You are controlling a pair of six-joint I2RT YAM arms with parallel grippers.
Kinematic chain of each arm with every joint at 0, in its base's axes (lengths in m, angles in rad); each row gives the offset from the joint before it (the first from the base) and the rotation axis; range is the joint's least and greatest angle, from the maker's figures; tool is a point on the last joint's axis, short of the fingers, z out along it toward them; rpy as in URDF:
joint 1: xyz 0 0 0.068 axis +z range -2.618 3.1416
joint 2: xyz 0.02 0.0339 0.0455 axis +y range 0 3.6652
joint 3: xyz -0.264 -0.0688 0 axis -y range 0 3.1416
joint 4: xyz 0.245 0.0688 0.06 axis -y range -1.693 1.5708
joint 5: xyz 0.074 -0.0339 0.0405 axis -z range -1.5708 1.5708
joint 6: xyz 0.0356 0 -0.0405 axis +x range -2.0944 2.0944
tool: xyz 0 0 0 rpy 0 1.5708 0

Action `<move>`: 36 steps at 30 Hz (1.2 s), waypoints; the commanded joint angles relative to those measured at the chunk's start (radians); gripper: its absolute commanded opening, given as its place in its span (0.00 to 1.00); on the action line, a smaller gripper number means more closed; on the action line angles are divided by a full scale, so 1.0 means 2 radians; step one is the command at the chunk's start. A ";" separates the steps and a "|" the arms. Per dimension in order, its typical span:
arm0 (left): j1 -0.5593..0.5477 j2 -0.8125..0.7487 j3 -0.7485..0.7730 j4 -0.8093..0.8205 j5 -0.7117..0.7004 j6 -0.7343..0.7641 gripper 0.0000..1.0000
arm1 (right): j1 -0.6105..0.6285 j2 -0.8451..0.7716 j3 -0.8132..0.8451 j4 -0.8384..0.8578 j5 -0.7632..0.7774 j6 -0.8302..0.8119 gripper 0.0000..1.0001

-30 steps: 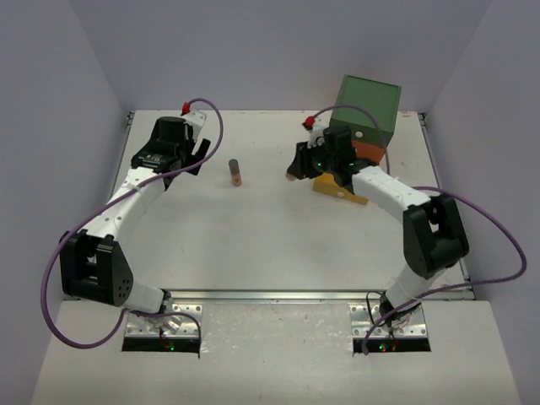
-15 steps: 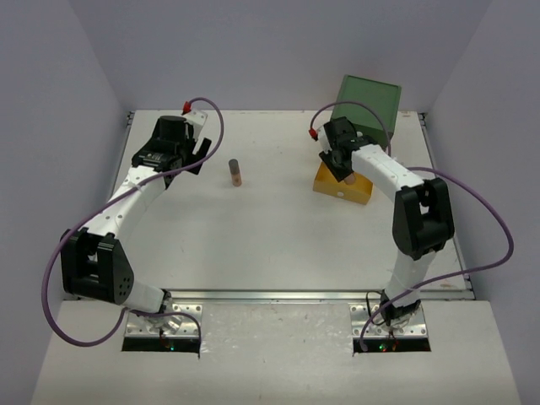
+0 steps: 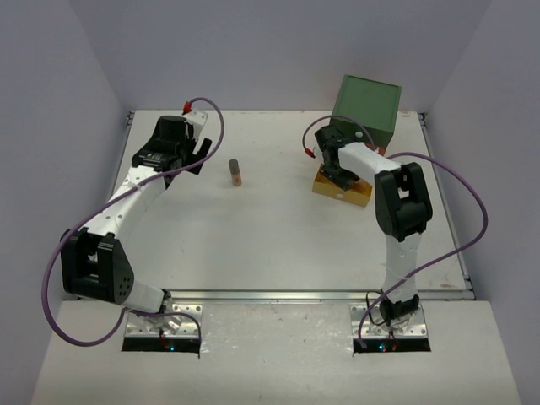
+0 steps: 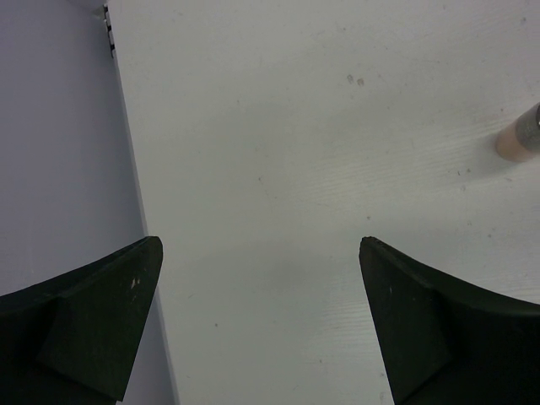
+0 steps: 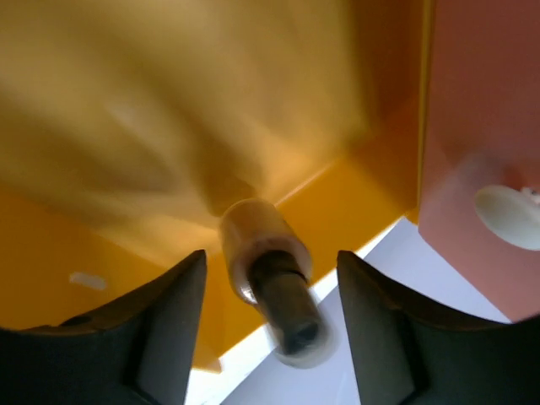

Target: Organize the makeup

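Note:
A tan-brown makeup tube [image 3: 235, 173] lies on the white table left of centre; its pinkish end shows at the right edge of the left wrist view [image 4: 516, 139]. My left gripper [image 3: 199, 153] [image 4: 260, 242] is open and empty, low over the table to the left of that tube. My right gripper [image 3: 338, 175] [image 5: 270, 255] is open over the yellow drawer [image 3: 344, 191] [image 5: 126, 135]. A second tube with a clear body and dark core [image 5: 268, 283] sits between its fingers with gaps on both sides, blurred, pointing into the drawer.
The big green drawer box [image 3: 367, 108] stands at the back right, behind the pulled-out yellow drawer. An orange-red drawer wall [image 5: 481, 126] with a white piece [image 5: 508, 216] shows on the right of the right wrist view. The table's left edge [image 4: 135, 169] meets the grey wall.

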 commanded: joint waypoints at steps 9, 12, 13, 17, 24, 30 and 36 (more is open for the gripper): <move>-0.019 0.043 0.047 -0.011 0.114 0.006 1.00 | 0.001 -0.043 0.054 0.011 -0.015 0.001 0.76; -0.046 0.061 0.062 -0.012 0.123 0.017 1.00 | 0.000 -0.072 0.052 0.014 -0.056 0.015 0.76; -0.064 0.072 0.069 -0.013 0.125 0.025 1.00 | 0.000 -0.086 0.047 0.019 -0.071 0.025 0.77; -0.100 0.121 0.104 -0.018 0.129 0.038 1.00 | 0.000 -0.149 -0.001 0.061 -0.121 0.047 0.77; -0.109 0.205 0.179 -0.057 0.151 0.026 1.00 | 0.000 -0.253 -0.102 0.133 -0.175 0.079 0.79; -0.113 0.274 0.238 -0.122 0.139 0.016 0.86 | 0.000 -0.282 -0.131 0.138 -0.174 0.090 0.79; -0.114 0.288 0.242 -0.128 0.134 0.004 0.60 | 0.000 -0.291 -0.146 0.140 -0.175 0.097 0.79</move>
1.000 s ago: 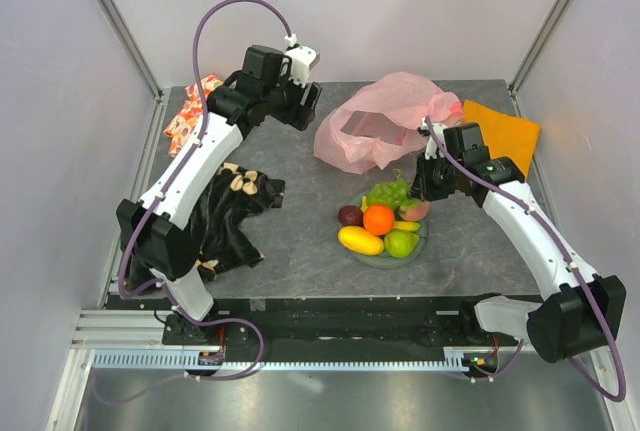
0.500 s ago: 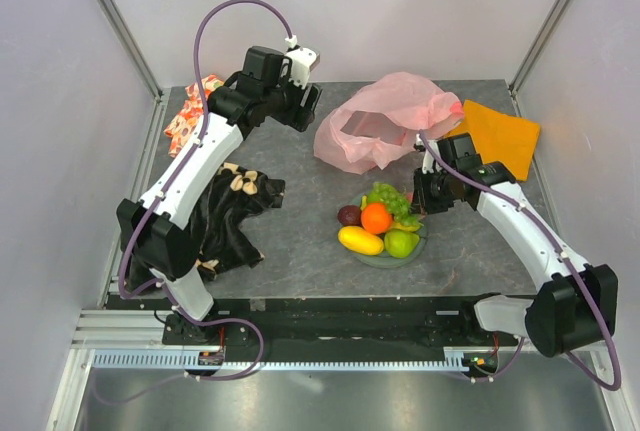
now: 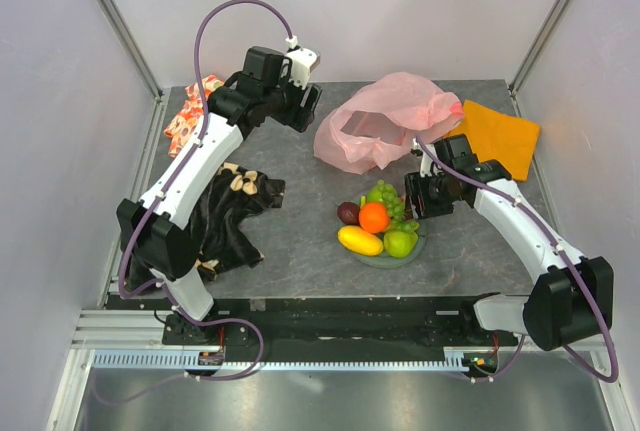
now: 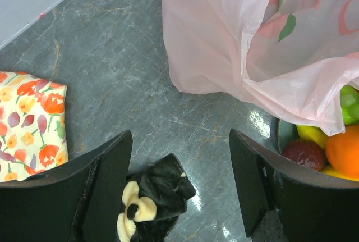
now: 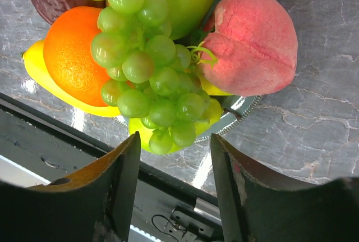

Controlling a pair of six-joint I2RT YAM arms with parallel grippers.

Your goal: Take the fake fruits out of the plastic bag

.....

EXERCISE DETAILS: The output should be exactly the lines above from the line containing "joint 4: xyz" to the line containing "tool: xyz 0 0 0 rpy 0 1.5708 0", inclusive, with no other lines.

EXERCISE OUTPUT:
joint 4: xyz 0.245 0.0688 0.06 axis -y range -1.693 1.5708
joint 5: xyz 0.074 -0.0339 0.0405 axis -z range -1.5708 1.5708
joint 6: xyz 0.0356 0 -0.0405 axis +x range -2.0944 2.0944
tool: xyz 0 0 0 rpy 0 1.5708 0

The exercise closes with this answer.